* **Instructions to follow**
Identify each line below that contains the word "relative", and copy it out.

*** Opening Record excerpts ***

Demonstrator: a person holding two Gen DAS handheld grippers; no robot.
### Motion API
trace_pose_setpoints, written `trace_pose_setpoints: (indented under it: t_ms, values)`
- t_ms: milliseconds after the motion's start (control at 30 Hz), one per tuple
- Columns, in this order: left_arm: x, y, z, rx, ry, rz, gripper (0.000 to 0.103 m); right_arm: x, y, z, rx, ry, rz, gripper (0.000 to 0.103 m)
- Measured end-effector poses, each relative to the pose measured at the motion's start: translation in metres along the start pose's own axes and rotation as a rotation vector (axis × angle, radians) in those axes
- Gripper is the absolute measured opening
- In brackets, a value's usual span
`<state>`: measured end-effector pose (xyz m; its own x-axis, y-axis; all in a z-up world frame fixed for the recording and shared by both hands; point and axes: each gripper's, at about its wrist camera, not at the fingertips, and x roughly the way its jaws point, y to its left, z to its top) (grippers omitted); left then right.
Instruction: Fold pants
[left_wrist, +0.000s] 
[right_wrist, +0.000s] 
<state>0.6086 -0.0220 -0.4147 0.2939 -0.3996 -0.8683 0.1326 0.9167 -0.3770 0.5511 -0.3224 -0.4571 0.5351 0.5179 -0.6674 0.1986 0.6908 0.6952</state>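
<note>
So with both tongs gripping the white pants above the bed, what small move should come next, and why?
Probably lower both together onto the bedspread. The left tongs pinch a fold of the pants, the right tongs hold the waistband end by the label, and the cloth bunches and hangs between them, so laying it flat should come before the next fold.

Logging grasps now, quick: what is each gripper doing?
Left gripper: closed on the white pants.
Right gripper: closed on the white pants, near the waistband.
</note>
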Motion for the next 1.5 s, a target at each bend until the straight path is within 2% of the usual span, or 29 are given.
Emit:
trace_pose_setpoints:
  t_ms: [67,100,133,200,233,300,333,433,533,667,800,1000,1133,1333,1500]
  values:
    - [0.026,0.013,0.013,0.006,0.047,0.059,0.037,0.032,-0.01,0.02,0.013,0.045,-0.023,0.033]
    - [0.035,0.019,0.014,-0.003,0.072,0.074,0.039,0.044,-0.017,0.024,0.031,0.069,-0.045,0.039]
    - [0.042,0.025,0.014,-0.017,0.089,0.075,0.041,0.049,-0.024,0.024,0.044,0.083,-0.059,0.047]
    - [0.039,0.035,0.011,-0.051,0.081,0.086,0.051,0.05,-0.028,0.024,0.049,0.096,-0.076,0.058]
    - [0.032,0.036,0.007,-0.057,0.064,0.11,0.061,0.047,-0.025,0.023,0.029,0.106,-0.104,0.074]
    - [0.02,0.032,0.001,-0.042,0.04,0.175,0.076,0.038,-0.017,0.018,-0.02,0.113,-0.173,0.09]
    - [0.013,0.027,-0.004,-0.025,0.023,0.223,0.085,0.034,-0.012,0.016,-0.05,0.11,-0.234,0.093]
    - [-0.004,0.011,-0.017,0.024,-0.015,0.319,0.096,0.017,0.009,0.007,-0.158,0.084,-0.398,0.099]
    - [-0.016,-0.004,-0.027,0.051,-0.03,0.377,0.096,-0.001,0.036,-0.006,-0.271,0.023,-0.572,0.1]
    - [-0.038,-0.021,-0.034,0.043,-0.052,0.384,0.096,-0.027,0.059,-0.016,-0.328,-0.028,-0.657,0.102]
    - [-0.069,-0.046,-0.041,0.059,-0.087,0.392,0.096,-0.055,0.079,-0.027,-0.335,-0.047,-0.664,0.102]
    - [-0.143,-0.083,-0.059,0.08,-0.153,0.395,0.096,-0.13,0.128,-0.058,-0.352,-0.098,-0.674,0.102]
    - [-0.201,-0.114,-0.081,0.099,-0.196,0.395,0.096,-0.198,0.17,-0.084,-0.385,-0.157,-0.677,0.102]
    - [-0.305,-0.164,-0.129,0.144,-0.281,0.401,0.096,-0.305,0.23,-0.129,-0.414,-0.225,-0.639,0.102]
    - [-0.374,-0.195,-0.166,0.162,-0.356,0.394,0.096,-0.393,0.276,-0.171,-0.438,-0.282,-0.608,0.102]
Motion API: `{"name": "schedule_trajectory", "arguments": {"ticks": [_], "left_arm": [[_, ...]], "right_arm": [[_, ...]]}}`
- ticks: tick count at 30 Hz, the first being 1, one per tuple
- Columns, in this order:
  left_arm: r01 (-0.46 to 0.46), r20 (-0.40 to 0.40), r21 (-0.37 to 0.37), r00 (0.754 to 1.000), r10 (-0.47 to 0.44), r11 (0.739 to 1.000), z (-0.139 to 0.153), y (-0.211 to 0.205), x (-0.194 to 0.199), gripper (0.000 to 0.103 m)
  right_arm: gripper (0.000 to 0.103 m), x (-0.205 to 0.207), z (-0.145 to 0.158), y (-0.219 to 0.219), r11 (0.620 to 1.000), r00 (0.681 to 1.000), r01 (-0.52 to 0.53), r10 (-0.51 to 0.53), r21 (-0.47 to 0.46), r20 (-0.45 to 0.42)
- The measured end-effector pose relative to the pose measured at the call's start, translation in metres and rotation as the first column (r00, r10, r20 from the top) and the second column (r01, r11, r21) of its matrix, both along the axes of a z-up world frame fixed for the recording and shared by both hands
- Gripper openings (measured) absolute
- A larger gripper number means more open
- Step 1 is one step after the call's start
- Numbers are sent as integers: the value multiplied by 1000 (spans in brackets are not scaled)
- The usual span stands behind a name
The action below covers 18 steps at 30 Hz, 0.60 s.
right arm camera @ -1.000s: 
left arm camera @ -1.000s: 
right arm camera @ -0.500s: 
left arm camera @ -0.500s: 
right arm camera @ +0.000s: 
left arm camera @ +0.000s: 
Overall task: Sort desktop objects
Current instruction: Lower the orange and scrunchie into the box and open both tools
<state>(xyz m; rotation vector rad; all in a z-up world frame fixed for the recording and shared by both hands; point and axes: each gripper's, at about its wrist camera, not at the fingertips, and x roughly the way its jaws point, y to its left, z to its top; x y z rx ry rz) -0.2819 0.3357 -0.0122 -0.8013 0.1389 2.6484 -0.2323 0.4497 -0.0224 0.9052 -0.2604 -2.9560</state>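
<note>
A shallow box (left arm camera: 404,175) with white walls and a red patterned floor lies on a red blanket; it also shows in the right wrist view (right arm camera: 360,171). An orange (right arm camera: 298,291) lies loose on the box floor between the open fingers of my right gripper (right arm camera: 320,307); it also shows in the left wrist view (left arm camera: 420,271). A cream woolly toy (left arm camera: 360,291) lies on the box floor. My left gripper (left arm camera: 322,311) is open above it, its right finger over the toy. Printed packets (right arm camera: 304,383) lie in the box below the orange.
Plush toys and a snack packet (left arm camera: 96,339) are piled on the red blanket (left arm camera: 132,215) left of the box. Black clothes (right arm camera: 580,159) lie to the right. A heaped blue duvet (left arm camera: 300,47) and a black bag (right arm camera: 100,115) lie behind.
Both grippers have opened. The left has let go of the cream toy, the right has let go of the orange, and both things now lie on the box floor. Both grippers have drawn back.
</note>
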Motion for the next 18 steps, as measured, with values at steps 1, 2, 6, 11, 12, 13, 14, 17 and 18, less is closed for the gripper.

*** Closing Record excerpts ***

* **Task answer**
- Measured end-effector poses, each relative to the pose measured at the motion's start: translation in metres along the start pose's own axes and rotation as a rotation vector (axis × angle, radians) in those axes
- The measured end-effector pose relative to the pose measured at the call's start, translation in metres and rotation as the first column (r00, r10, r20 from the top) and the second column (r01, r11, r21) of its matrix, both along the axes of a z-up world frame fixed for the recording and shared by both hands

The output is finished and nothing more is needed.